• _REQUIRED ACTION_: Lines from the one with "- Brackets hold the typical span" up to and including the one with "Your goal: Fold" are to be copied exactly from the records below, without their pictures.

• _Stored records_:
────────

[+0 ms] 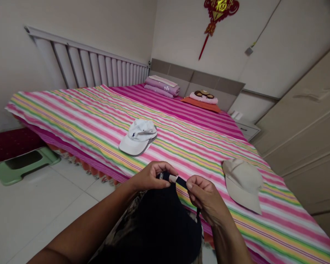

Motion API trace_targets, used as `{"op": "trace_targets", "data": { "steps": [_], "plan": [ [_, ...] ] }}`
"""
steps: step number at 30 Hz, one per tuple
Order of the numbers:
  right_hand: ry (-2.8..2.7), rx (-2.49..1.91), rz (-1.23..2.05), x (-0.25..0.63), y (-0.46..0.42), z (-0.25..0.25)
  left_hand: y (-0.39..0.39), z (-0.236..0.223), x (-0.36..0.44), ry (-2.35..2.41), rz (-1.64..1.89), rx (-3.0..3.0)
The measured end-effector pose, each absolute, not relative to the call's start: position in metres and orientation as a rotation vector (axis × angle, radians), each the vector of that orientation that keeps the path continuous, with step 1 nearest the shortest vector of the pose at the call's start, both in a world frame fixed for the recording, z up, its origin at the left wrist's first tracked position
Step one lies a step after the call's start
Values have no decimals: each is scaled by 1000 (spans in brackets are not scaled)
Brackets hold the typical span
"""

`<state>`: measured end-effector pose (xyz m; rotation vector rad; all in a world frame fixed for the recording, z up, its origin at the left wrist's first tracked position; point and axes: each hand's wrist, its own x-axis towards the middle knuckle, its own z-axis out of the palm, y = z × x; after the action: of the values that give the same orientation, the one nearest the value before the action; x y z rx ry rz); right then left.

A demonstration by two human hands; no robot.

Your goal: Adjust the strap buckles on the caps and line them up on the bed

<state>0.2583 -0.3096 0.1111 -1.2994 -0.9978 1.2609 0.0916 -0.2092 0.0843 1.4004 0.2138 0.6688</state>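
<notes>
A dark navy baseball cap (169,223) is held between my two hands, low over the near edge of the bed. My left hand (151,176) pinches one end of its back strap (182,182), beside a small metal buckle (161,176). Thumb and fingers of my right hand (205,196) are closed on the strap's other side. Striped cloth shows through the opening under the strap. Beyond my left hand lies a white cap (139,134) with a small dark logo. A beige cap (243,181) rests on the bed to the right of my right hand.
A striped sheet (79,113) covers the bed. Folded purple bedding (162,87) and a pink and orange pile (203,101) lie by the headboard (203,80). A green stool (30,165) stands left, a radiator (93,66) lines the wall, and a wardrobe (305,135) is right.
</notes>
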Motion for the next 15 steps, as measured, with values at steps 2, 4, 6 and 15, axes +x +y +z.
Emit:
{"op": "trace_targets", "data": {
  "steps": [2, 4, 6, 15],
  "plan": [
    [-1004, -1302, 1262, 258, -310, 111, -209, 86, 91, 199, 679, 1436],
    [-1007, -1303, 1271, 257, -310, 112, -210, 87, 90, 185, 703, 1460],
    [-1012, -1318, 1267, 256, -310, 112, -211, 88, 90, 182, 730, 1488],
    [-1034, -1368, 1190, 259, -311, 112, -214, 86, 91, 249, 778, 1621]
  ]
}}
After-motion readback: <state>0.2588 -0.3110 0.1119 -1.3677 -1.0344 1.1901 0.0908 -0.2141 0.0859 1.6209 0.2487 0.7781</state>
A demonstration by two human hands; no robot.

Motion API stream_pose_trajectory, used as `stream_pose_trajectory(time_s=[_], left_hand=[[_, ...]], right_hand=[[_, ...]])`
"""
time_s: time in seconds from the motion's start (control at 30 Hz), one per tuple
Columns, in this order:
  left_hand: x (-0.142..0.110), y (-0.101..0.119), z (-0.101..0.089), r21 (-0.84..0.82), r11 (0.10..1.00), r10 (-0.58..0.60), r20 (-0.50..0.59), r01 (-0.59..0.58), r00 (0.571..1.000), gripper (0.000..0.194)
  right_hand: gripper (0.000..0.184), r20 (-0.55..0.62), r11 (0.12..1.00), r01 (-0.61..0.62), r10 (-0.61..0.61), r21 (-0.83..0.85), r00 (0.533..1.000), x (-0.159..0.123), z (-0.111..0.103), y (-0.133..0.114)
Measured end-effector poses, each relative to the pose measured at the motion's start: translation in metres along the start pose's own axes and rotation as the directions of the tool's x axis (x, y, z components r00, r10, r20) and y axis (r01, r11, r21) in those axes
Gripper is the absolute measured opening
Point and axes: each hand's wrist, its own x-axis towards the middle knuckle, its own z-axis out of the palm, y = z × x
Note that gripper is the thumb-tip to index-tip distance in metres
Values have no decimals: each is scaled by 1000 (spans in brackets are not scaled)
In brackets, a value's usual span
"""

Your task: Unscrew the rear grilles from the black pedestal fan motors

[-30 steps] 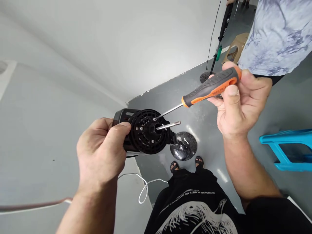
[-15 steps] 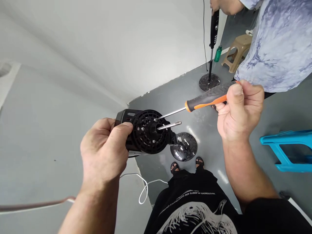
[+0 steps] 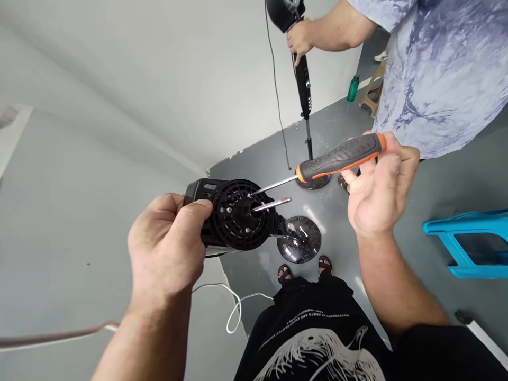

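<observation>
L hand [image 3: 169,246] clamps black fan motor housing [image 3: 204,233] w/ round grille [image 3: 234,214], held above floor, thumb on rim. R hand [image 3: 381,185] fingers spread, loosely pinching orange-grey screwdriver [image 3: 339,157], tip at grille screw [image 3: 250,194]. Better: wrap handle, keep shaft square.

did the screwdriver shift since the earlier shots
Yes: the orange-and-grey screwdriver has swung handle-down, nearer the round stand base on the floor, while its tip stays at the black fan guard.
</observation>
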Motion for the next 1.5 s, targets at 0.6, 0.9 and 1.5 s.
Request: stream_pose_trajectory(time_s=[0.6,0.9,1.5], left_hand=[[5,1,0,-33,999,-40,-53,38,998,20],[4,2,1,-51,998,-46,-48,43,998,21],[4,2,3,-69,994,-86,-57,82,995,23]], right_hand=[[10,-151,976,217,-212,13,966,1,1,1],[20,-47,988,67,-61,138,997,9,3,-8],[28,-76,949,-63,90,309,993,8,12,-15]])
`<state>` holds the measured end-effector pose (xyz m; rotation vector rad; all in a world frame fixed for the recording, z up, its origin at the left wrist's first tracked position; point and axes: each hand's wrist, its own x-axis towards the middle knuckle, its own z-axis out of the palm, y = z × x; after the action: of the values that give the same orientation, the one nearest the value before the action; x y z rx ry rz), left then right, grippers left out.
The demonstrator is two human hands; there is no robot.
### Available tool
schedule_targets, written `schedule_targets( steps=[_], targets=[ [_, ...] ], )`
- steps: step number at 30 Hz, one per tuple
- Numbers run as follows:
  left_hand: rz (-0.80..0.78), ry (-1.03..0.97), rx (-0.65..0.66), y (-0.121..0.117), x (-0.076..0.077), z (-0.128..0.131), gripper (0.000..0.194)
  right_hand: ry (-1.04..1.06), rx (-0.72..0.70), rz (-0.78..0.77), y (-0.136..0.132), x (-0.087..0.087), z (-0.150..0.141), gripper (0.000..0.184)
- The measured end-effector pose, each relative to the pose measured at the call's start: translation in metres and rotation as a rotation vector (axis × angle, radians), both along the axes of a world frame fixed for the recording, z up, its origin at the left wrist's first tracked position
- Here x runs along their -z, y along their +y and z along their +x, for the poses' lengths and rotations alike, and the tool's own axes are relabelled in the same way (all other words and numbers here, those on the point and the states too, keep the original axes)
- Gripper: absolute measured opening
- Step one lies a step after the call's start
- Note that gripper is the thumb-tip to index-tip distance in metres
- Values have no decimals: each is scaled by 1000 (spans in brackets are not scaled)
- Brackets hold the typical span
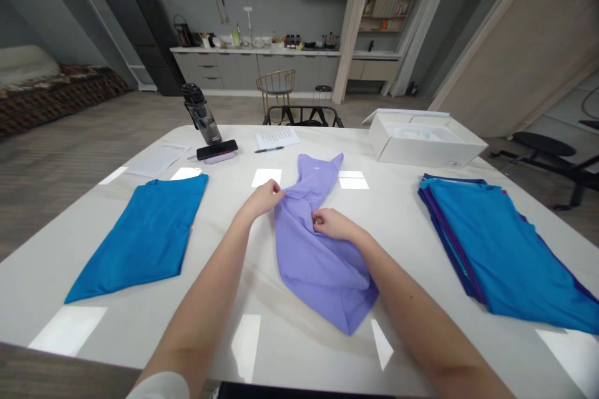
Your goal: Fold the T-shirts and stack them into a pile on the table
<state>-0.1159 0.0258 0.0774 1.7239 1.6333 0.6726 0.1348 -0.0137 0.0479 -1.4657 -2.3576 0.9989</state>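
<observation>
A lavender garment (309, 255), probably a shirt, lies bunched and partly folded in the middle of the white table. At its upper left edge my left hand (264, 198) pinches the cloth between thumb and fingers. My right hand (333, 224) has its fingers curled into the fabric near the garment's right side, gripping a fold. The far end of the garment, with a small pale mark, points away from me. A blue folded garment (145, 230) lies flat to the left. On the right rests a stack of folded garments (505, 249), blue on top with purple and navy layers beneath.
A white open box (421, 143) stands at the table's back right. Toward the back left are a dark water bottle (203, 115), a phone (217, 150), papers (158, 159) and a pen (269, 149). A dark chair (303, 117) stands beyond the far edge.
</observation>
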Motion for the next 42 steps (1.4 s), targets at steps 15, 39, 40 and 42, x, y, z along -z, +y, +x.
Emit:
schedule_targets(
  steps=[15,39,40,42],
  targets=[
    [185,-104,344,-7,17,51,15,145,-84,-506,0,-14,20,32],
    [61,-728,106,-9,11,79,13,725,508,-426,24,3,18,40],
    [78,-678,163,-13,8,82,14,760,482,-477,23,4,19,40],
    [161,-472,386,-23,6,89,16,886,444,-539,22,4,21,36]
  ],
)
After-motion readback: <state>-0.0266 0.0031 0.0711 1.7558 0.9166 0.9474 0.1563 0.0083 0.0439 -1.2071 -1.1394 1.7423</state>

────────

• _RESULT OF THE EXERCISE_:
- Brackets hold the typical span
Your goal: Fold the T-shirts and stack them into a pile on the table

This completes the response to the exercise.